I tried SocketCluster for a highly scalable chat platform and it couldn't handle very big conversations. SocketCluster is good but the bottleneck here was NodeJS.
I finnaly used Nginx PushStream to do the sub and the pub was handled by NodeJS (with the authentication).
It has been used to host chat room with more than 70,000 concurrent clients, scaled on 7 m3.large EC2 instances and one relatively small Redis server.
So -- m3.large ec2 instances have a few problems with them. 1, your only running a 2 core machine (1 worker, and assuming 1 broker to distribute through redis). That is not nearly enough to handle really a real-time chat server where everyone is spamming it all the time. Another issue is the network performance of an m3.large instance -- its moderate (which is another word for not very good).

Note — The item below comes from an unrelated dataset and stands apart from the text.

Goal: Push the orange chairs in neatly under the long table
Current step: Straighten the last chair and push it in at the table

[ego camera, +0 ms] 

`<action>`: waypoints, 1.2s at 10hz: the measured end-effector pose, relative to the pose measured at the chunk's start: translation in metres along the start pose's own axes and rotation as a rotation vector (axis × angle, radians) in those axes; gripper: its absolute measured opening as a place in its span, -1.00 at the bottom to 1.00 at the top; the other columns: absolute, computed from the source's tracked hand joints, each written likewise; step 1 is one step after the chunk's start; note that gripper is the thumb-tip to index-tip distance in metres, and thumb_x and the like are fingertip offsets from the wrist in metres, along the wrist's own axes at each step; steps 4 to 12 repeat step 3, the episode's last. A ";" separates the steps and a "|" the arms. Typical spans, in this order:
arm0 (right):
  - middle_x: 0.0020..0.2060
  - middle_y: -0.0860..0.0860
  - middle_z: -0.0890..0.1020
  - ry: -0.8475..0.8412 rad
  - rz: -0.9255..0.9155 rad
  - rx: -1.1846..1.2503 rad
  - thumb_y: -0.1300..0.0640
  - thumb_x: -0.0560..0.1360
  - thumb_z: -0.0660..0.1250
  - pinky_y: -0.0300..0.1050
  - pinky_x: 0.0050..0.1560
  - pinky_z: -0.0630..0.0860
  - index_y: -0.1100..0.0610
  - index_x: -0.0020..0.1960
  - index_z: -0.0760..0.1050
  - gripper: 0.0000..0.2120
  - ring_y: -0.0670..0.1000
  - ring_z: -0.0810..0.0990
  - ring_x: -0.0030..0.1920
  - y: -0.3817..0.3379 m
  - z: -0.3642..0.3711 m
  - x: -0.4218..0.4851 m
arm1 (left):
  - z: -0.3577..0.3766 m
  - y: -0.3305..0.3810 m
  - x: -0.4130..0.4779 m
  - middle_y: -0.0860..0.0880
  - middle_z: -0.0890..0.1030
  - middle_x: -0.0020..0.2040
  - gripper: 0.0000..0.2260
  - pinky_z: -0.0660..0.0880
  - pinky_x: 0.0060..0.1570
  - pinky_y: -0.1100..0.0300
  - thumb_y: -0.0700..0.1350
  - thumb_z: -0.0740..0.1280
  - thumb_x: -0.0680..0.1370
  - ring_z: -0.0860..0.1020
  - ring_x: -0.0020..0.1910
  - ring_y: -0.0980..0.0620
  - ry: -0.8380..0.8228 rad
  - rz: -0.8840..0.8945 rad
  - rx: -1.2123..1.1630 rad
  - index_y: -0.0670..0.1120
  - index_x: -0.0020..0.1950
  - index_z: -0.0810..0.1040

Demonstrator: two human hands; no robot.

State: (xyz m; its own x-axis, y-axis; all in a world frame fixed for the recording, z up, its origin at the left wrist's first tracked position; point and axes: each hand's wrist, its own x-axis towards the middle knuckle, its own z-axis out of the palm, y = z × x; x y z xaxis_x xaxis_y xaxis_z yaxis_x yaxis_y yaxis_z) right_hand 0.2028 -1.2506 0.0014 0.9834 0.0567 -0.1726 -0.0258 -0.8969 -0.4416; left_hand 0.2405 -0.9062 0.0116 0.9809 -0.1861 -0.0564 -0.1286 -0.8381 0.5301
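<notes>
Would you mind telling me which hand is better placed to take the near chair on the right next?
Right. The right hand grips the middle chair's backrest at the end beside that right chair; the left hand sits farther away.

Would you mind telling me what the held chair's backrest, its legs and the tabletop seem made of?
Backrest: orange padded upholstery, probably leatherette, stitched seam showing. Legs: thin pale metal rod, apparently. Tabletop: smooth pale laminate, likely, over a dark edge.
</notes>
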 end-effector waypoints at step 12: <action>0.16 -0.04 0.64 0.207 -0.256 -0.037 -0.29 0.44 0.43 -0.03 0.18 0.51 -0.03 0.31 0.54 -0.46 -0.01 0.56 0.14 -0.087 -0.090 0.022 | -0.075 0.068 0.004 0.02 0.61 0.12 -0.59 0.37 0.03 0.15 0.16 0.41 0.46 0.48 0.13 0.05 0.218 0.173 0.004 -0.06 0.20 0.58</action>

With 2 c4.8xlarge instances behind ELB, we consistently see between 20 to 50K active connections on live meetings, and the servers sit at < 2% usage. Latency between event cycles is < 0.015ms.
I see a lot of people having problems with this, but the issue is usually the resources they give to it, or the actual handling of socket events. If the socket server is just a relay there should be no reason a single m4.4xlarge instance cant handle 600K+ connections.
> It has been used to host chat room with more than 70,000 concurrent clients, scaled on 7 m3.large EC2 instances and one relatively small Redis server.
Knowing nothing about anything, 70k clients on 7 servers does not sound immediately very impressive. That's roughly 10k clients per server, and this is 15 years after "C10k problem" was coined. Could someone comment if I'm missing something major here?
From personal experience -- switching from socket.io to socketcluster.io for our conferencing platform was a life saver. Its so much more stable & performant its crazy. We also use it to run our webrtc video chat platform which works great as well. Cant say enough good things about this.
Should say that we horizontally scale this thing pretty heavily using the sc-redis module. Elasticache + ELB + 4 EC2 Instances = support for 5000+ person conferences :D
www.talkfusion.com -- in specific, the live meetings & video chat portion use socket cluster as its backer. We generally use c4.8xlarge instances to back the socket infrastructure.
Project 1 is submitted and trending, someone thinks "Oh, I have/have seen something similar, let's submit it while people are thinking about the topic?"
This seems very impressive, but I wonder why we would want to switch to it from socket.io in our use case.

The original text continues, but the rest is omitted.